Brand planners don’t just deliver the strategy to a marketing department and agents then go away. They stick around and help nurture and manage the strategy. Of, if they can’t stick around, insure proper hand-off and follow-through. In my consulting practice, a brand strategy consists of 1 claim and 3 proof planks. Clients who give the strategy the account executive nod but are not convinced are a problem. Clients who truly believe the plan differentiates them and delivers max value to company and customer are ready to start. This stage is critical. Half assed buy-in never works.
Democratization.
Once the strategy is in place, it needs to be shared throughout the company. (I’m not talking about sharing the ad campaign, I’m talking strategy.) It needs to be learned and understood by employees — then practiced.

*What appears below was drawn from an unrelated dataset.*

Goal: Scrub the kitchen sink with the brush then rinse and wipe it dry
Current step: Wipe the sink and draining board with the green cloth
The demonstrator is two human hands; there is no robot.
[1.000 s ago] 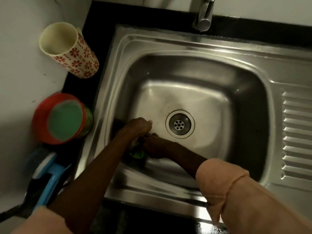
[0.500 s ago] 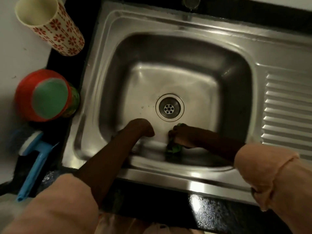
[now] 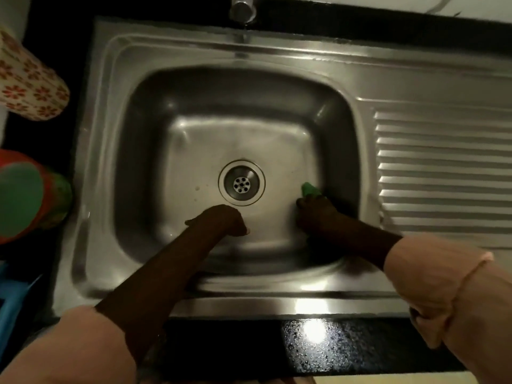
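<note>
My right hand point(image 3: 318, 214) pinches the green scrubber point(image 3: 310, 189) against the sink point(image 3: 277, 87) floor, right of the drain point(image 3: 241, 183). Left hand point(image 3: 221, 220) rests curled on the basin, holding nothing. Scrubber looks soft, light, probably slippery when wet; grip it mid-body.

my right hand point(image 3: 315, 214) hides most of the green scrubber point(image 3: 309, 189). the frame cuts off the tap point(image 3: 243, 8), cup point(image 3: 27, 84), red tub point(image 3: 25, 195) and a blue thing point(image 3: 11, 295).
</note>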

A brand strategy that stays in the marketing dept., by definition, is not a strategy. It’s a law. It’s despotic.
Brand planners who set strategy for brands — upstream brand strategy, that is – need to make sure the tools are in place to insure democratization. (The “deck and done” approach never works.) The tools are: 1. Executive buy-in. 2. Marketing dept. willingness to champion the strategy. 3. Constant and unrelenting brand management. 4. Sales training. 5. New employee orientation. 6. Ad agents (vendors) who know what a brand strategy is and that it is sacrosanct.
Learn, understand, practice. Brand building 401. Peace.